Exercise: Take the lines below beginning at the line that has "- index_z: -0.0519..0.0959" and stopping after the line that has "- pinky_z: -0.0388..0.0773", and print them exactly as they are, with no other lines.
======== Data block
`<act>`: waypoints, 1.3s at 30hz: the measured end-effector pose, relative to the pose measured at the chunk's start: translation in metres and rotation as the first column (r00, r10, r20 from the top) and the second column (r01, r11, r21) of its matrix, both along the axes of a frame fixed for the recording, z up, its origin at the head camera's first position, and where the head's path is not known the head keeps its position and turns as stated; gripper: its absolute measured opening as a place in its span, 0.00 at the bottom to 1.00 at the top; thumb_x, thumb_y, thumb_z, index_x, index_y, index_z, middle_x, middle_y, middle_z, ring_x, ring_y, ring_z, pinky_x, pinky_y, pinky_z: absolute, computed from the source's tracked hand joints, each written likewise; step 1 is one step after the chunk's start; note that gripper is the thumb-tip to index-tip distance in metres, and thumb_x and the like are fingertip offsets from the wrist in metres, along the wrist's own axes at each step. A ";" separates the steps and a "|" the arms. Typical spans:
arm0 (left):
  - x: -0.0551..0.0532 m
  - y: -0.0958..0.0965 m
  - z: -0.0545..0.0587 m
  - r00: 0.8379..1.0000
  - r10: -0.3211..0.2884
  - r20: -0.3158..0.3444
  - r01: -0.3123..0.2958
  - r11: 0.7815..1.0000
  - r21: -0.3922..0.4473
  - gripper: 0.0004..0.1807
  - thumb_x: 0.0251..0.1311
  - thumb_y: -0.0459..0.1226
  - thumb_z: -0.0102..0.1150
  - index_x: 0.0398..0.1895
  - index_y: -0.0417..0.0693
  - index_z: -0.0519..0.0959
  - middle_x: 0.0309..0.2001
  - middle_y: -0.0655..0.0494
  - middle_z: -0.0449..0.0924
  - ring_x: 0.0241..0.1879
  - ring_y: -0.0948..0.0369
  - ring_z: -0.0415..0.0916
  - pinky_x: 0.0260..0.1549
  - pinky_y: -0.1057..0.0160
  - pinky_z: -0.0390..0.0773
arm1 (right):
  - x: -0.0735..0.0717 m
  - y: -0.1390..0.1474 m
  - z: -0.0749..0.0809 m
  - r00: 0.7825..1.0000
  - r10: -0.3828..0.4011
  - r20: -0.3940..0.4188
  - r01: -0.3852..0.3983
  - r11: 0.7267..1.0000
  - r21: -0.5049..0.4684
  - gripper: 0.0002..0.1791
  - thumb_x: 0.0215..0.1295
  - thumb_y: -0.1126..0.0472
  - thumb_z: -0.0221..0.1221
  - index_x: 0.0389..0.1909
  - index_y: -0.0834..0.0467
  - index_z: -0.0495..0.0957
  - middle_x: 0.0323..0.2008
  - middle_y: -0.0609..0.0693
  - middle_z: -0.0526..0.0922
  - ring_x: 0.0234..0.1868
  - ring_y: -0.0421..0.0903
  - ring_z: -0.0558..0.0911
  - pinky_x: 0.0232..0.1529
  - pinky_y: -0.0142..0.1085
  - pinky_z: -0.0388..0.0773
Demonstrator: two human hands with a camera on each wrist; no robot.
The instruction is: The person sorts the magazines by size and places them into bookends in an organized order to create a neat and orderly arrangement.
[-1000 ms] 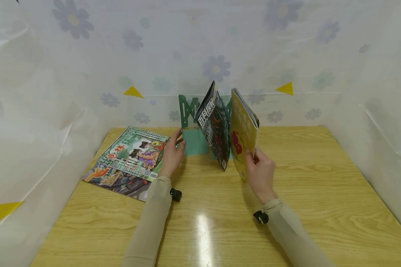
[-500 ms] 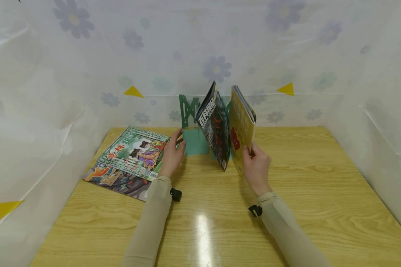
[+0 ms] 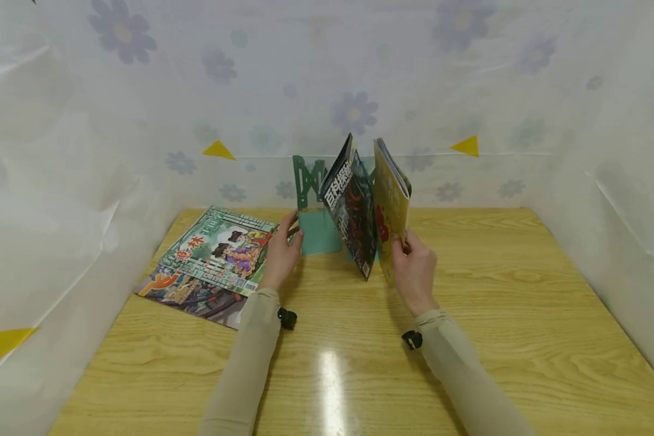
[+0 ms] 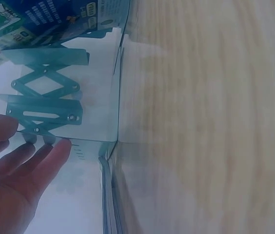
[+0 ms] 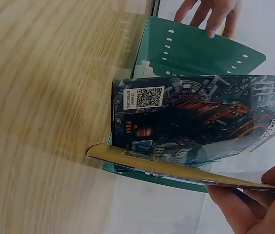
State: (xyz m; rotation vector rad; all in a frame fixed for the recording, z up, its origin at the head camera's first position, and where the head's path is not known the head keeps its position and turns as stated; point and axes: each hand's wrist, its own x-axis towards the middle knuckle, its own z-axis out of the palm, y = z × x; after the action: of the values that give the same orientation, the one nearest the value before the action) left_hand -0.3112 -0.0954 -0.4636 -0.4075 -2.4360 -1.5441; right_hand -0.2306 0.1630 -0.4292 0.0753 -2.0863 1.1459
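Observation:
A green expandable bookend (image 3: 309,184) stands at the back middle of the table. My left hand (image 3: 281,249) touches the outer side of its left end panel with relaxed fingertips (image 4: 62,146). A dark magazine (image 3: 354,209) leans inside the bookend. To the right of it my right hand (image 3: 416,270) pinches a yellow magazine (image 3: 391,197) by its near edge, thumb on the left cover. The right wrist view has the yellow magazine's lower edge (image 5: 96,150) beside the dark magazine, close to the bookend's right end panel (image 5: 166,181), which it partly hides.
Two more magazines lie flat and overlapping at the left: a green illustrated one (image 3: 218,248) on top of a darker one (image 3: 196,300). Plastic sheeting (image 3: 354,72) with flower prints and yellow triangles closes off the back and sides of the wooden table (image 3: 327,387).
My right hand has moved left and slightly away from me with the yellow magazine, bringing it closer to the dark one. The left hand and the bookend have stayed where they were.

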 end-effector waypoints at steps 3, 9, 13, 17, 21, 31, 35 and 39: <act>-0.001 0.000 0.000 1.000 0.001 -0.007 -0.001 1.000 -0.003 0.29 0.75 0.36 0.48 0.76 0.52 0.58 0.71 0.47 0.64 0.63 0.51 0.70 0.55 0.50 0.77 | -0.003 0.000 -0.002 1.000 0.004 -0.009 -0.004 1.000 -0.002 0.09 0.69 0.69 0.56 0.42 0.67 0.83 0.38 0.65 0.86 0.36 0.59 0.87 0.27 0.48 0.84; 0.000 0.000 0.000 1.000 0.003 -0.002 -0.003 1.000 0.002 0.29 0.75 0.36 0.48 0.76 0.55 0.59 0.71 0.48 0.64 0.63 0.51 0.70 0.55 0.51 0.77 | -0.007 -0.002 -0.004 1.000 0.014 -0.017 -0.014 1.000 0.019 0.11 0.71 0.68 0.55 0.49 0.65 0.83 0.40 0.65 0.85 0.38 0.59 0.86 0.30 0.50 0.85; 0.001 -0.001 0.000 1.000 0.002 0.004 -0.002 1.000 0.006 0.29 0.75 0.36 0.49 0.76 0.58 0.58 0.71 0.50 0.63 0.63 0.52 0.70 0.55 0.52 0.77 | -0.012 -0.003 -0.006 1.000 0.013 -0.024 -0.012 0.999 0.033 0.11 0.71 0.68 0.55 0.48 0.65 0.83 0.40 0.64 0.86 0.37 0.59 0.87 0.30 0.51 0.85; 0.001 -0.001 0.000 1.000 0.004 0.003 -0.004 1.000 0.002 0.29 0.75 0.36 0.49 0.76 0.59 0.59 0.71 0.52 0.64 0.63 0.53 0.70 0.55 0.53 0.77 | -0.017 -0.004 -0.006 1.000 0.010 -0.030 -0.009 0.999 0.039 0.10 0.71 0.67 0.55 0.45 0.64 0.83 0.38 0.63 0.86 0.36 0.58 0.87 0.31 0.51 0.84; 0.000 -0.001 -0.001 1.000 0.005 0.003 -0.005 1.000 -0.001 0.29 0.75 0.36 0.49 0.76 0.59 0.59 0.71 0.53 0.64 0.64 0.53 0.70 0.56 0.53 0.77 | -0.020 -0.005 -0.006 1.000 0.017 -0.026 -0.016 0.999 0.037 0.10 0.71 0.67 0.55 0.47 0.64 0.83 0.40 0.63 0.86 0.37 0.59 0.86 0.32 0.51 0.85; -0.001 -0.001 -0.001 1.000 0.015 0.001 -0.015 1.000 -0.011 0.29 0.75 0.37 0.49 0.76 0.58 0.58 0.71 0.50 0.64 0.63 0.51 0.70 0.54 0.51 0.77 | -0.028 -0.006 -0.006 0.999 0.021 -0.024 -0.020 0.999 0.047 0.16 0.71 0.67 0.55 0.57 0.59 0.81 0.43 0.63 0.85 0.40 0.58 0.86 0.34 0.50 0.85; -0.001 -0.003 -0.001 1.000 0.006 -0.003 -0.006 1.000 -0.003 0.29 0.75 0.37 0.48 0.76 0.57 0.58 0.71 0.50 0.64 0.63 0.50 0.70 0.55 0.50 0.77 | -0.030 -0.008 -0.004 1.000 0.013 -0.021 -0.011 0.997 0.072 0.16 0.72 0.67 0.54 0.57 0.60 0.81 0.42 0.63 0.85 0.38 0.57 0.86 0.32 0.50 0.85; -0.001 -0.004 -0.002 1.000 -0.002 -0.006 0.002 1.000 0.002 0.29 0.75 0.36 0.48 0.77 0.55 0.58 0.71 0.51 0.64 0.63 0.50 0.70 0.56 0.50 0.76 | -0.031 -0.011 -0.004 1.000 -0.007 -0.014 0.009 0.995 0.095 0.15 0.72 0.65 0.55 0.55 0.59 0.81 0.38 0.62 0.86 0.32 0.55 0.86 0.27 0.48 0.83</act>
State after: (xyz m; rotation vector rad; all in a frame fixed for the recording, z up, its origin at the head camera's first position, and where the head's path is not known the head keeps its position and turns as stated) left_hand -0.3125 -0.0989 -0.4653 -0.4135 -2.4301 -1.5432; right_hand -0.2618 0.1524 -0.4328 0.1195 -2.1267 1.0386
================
Worked solution:
  - index_z: -0.0519..0.0959
  - middle_x: 0.0309..0.2001
  - middle_y: -0.0655..0.0494
  - middle_z: -0.0449..0.0924
  - ring_x: 0.0241..0.1879
  - ring_y: -0.0948..0.0369
  - ring_z: -0.0415..0.0916
  - pinky_x: 0.0260..0.1549
  - pinky_y: -0.1057..0.0160
  - pinky_z: -0.0390..0.0773
arm1 (right):
  - x: -0.0735..0.0717 m
  - y: -0.1390..0.1474 m
  - z: -0.0749..0.0809 m
  - r00: 0.7825..1.0000
  - r10: -0.3828..0.4011
  - r20: -0.3940..0.4188
  - r01: -0.3852..0.3983
  - r11: 0.7267..1.0000
  - r21: -0.5049..0.4684
  - gripper: 0.0002..0.1791
  - thumb_x: 0.0215..0.1295
  - thumb_y: -0.1126..0.0472
  - thumb_z: -0.0221..0.1221
  - index_x: 0.0389..0.1909
  - index_y: -0.0834..0.0467
  - index_z: -0.0495..0.0957
  - middle_x: 0.0323..0.2008
  - middle_y: -0.0609..0.0693
  - middle_z: -0.0526..0.0922
  - ring_x: 0.0234..0.1868
  - ring_y: -0.0421..0.0903
  - ring_z: -0.0558..0.0911
  - pinky_x: 0.0232..0.1529
  - pinky_y: -0.0142..0.1085
  - pinky_z: -0.0388..0.0773

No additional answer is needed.